• Task objective
A faithful, word-for-word transcription of all the data is what is needed.

• Supplied data
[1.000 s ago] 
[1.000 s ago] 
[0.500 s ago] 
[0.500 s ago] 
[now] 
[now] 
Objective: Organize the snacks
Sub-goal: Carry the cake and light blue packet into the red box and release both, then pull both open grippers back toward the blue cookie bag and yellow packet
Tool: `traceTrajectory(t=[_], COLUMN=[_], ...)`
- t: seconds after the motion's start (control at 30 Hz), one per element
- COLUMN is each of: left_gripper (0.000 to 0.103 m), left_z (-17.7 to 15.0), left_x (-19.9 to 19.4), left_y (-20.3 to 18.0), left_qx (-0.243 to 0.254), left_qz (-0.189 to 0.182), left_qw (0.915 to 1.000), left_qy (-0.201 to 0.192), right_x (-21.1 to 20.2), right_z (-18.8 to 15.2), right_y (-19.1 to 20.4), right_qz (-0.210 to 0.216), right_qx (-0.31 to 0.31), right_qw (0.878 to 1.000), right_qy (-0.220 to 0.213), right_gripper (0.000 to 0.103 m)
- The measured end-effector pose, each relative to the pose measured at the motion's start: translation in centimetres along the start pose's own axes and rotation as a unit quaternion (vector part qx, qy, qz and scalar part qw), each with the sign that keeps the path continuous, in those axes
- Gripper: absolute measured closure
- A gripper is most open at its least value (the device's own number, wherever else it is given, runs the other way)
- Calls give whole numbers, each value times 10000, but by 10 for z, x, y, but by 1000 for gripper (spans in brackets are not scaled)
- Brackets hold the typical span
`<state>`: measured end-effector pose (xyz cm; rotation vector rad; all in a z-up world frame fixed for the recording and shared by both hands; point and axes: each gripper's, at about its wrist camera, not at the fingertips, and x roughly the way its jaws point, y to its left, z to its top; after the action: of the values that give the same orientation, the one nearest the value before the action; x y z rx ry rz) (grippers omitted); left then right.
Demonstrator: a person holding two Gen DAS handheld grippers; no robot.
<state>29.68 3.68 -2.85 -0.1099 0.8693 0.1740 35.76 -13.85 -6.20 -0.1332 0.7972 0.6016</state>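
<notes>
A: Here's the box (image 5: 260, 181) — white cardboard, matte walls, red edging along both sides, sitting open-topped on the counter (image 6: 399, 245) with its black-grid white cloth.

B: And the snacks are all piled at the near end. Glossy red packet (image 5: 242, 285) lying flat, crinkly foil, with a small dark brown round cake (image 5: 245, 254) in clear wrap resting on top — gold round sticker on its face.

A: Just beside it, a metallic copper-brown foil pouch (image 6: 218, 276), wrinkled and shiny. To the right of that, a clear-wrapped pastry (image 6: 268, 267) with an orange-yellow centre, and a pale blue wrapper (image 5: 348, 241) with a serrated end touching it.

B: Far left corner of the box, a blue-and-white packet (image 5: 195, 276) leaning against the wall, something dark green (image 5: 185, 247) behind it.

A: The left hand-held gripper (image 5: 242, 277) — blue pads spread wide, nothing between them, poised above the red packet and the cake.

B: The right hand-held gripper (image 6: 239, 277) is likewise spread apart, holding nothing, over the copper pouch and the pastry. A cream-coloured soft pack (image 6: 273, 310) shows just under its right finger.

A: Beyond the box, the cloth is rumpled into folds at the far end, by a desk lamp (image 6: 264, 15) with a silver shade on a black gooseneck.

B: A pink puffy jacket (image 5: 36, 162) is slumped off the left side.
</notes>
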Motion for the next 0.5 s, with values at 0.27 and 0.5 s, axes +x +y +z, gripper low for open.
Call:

• Response
[1.000 s ago] 
[1.000 s ago] 
[0.500 s ago] 
[0.500 s ago] 
[now] 
[now] 
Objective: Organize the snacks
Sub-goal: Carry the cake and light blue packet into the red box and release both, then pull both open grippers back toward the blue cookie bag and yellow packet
Tool: `traceTrajectory(t=[_], COLUMN=[_], ...)`
- t: seconds after the motion's start (control at 30 Hz), one per element
- COLUMN is each of: left_gripper (0.000 to 0.103 m), left_z (-17.7 to 15.0), left_x (-19.9 to 19.4), left_y (-20.3 to 18.0), left_qx (-0.243 to 0.254), left_qz (-0.189 to 0.182), left_qw (0.915 to 1.000), left_qy (-0.201 to 0.192), right_x (-21.1 to 20.2), right_z (-18.8 to 15.2), right_y (-19.1 to 20.4), right_qz (-0.210 to 0.216), right_qx (-0.31 to 0.31), right_qw (0.878 to 1.000), right_qy (-0.220 to 0.213), right_gripper (0.000 to 0.103 m)
- The measured end-effector pose, each relative to the pose measured at the motion's start: translation in centimetres along the start pose's own axes and rotation as a unit quaternion (vector part qx, qy, qz and scalar part qw), each with the sign that keeps the path continuous, in those axes
- Gripper: absolute measured closure
- A gripper is most open at its least value (the device's own number, wherever else it is given, runs the other way)
- Calls give whole numbers, each value times 10000, but by 10 for z, x, y, but by 1000 for gripper (spans in brackets are not scaled)
- Brackets hold the typical span
`<state>`: measured end-effector pose (xyz cm; rotation vector rad; all in a z-up world frame fixed for the recording and shared by both hands; point and axes: each gripper's, at about its wrist camera, not at the fingertips, and x roughly the way its jaws point, y to its left, z to its top; after the action: of the values that give the same orientation, the one nearest the value before the action; x y z rx ry rz) (grippers omitted); left then right.
Demonstrator: a person holding two Gen DAS handheld grippers; no robot.
<state>29.68 3.68 -2.85 -0.1099 0.8693 0.1740 35.76 -13.85 -6.20 -0.1332 0.7972 0.6016</state>
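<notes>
A: Here's the box (image 5: 260, 181) — white cardboard, matte walls, red edging along both sides, sitting open-topped on the counter (image 6: 399, 245) with its black-grid white cloth.

B: And the snacks are all piled at the near end. Glossy red packet (image 5: 242, 285) lying flat, crinkly foil, with a small dark brown round cake (image 5: 245, 254) in clear wrap resting on top — gold round sticker on its face.

A: Just beside it, a metallic copper-brown foil pouch (image 6: 218, 276), wrinkled and shiny. To the right of that, a clear-wrapped pastry (image 6: 268, 267) with an orange-yellow centre, and a pale blue wrapper (image 5: 348, 241) with a serrated end touching it.

B: Far left corner of the box, a blue-and-white packet (image 5: 195, 276) leaning against the wall, something dark green (image 5: 185, 247) behind it.

A: The left hand-held gripper (image 5: 242, 277) — blue pads spread wide, nothing between them, poised above the red packet and the cake.

B: The right hand-held gripper (image 6: 239, 277) is likewise spread apart, holding nothing, over the copper pouch and the pastry. A cream-coloured soft pack (image 6: 273, 310) shows just under its right finger.

A: Beyond the box, the cloth is rumpled into folds at the far end, by a desk lamp (image 6: 264, 15) with a silver shade on a black gooseneck.

B: A pink puffy jacket (image 5: 36, 162) is slumped off the left side.
</notes>
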Motion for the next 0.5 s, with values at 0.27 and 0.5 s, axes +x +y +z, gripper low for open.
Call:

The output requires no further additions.